■ **Goal of the exercise**
Look over the listing below and work out how many lines have the word "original". Write only that number.

■ **Material provided**
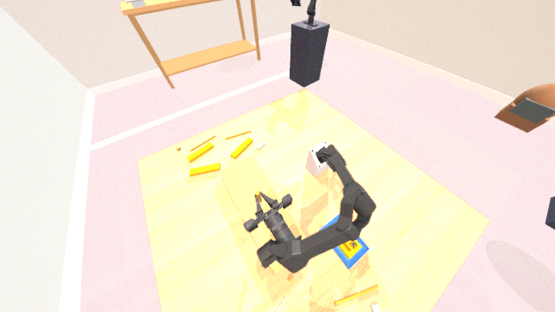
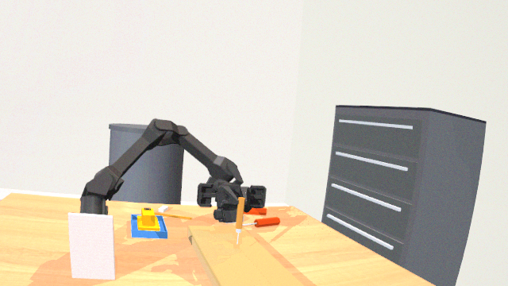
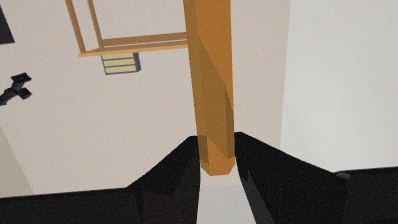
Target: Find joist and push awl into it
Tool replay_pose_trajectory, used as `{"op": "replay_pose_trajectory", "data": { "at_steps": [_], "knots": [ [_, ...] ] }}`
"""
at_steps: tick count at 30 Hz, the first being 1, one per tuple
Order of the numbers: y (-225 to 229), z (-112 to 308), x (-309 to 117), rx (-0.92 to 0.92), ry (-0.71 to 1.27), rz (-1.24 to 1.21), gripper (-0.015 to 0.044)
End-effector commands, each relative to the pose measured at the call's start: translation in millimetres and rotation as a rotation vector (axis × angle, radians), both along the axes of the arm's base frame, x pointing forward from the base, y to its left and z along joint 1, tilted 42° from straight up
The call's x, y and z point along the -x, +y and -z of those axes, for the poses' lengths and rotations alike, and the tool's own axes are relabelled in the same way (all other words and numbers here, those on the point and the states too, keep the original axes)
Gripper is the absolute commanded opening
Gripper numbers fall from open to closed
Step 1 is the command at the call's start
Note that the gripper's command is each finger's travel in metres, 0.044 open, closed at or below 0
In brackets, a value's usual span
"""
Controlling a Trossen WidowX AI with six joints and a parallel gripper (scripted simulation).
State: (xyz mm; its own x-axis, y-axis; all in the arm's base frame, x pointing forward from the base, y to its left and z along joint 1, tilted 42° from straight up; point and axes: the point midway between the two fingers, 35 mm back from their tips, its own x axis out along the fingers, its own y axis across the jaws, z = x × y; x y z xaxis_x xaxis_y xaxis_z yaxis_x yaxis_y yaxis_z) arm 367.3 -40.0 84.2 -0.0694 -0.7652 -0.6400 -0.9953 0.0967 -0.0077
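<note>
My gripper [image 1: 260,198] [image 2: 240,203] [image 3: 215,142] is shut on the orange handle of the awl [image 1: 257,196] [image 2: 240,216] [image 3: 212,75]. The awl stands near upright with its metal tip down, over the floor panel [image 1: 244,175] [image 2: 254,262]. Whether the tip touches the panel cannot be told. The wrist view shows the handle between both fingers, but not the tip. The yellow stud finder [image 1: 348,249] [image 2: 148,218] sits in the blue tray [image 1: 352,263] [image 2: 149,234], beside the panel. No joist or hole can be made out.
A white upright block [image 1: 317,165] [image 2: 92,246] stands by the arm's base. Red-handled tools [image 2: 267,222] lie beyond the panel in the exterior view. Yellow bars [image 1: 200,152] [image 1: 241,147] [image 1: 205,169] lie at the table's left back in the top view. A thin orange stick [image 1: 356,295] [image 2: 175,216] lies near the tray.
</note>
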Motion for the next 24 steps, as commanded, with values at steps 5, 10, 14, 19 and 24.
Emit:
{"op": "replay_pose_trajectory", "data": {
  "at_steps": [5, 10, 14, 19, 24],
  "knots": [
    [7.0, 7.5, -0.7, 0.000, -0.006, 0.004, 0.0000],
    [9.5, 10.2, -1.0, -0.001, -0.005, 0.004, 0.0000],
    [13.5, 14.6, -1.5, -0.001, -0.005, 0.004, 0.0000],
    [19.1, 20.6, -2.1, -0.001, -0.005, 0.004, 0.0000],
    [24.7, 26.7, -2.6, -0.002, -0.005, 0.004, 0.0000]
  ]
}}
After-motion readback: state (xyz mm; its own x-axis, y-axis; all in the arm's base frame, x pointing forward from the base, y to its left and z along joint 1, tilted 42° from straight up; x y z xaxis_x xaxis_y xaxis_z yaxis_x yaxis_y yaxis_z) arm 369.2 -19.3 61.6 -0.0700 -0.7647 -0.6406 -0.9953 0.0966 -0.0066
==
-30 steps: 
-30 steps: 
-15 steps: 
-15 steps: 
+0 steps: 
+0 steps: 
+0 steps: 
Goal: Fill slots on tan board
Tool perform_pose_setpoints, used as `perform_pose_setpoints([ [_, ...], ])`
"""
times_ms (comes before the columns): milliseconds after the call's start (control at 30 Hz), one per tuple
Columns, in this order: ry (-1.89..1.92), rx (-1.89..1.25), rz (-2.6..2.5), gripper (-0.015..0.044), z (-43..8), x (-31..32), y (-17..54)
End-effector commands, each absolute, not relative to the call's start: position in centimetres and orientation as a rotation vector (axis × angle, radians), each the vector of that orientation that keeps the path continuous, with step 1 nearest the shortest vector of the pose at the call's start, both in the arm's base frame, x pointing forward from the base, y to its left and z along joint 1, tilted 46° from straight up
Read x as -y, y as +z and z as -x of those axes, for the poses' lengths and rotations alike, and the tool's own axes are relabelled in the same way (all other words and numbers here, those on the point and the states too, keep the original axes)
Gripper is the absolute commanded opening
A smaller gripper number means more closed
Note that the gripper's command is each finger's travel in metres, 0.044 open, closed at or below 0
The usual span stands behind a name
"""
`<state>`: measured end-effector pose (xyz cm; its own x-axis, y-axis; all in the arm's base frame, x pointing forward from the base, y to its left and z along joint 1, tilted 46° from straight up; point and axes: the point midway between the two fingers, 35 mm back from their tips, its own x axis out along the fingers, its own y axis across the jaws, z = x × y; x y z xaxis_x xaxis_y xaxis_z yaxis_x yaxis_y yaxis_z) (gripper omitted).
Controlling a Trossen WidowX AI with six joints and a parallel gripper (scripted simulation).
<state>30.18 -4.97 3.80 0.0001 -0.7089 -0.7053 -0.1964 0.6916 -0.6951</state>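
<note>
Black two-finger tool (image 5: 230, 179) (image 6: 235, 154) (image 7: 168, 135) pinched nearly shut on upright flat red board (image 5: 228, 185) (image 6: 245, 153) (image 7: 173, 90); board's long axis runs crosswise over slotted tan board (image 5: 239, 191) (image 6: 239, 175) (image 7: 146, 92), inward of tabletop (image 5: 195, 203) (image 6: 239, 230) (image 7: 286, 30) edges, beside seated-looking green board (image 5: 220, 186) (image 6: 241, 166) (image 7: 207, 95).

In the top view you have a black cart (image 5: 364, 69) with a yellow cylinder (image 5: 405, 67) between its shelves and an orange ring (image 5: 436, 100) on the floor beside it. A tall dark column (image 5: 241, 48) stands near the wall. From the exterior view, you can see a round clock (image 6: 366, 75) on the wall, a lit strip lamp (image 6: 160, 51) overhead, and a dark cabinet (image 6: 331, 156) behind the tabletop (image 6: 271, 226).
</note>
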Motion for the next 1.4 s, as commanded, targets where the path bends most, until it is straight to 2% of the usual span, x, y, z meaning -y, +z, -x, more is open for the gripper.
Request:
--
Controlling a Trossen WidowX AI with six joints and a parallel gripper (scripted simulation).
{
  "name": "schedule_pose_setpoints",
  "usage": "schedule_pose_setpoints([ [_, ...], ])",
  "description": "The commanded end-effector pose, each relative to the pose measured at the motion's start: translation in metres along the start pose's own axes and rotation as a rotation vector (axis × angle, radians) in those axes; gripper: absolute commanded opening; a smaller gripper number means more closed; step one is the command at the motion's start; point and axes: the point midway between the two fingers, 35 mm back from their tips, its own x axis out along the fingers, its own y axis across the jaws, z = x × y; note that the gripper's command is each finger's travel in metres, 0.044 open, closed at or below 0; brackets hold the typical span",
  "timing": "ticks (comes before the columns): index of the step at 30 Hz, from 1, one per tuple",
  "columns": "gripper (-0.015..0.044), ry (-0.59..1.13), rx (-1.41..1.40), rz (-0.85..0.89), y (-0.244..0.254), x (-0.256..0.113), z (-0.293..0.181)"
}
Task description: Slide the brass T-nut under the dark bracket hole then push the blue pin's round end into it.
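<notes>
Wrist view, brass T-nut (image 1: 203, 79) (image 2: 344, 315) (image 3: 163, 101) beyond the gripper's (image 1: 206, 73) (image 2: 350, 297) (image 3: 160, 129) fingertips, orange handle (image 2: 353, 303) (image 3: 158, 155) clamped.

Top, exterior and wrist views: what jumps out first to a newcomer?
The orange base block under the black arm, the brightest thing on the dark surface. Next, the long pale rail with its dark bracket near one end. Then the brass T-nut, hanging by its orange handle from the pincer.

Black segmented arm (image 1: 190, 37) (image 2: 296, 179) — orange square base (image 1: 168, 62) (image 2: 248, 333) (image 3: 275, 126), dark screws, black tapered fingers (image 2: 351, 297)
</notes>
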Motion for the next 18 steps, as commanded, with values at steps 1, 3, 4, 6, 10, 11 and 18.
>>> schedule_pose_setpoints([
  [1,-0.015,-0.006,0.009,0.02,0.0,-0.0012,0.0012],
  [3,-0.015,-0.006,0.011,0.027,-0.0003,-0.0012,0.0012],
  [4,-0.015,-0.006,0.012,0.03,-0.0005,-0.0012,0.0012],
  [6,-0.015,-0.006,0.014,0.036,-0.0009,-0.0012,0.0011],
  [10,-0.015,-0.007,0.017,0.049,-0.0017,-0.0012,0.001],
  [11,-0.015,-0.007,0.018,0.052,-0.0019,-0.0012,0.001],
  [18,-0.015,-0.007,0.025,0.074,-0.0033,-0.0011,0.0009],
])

■ **Response area**
2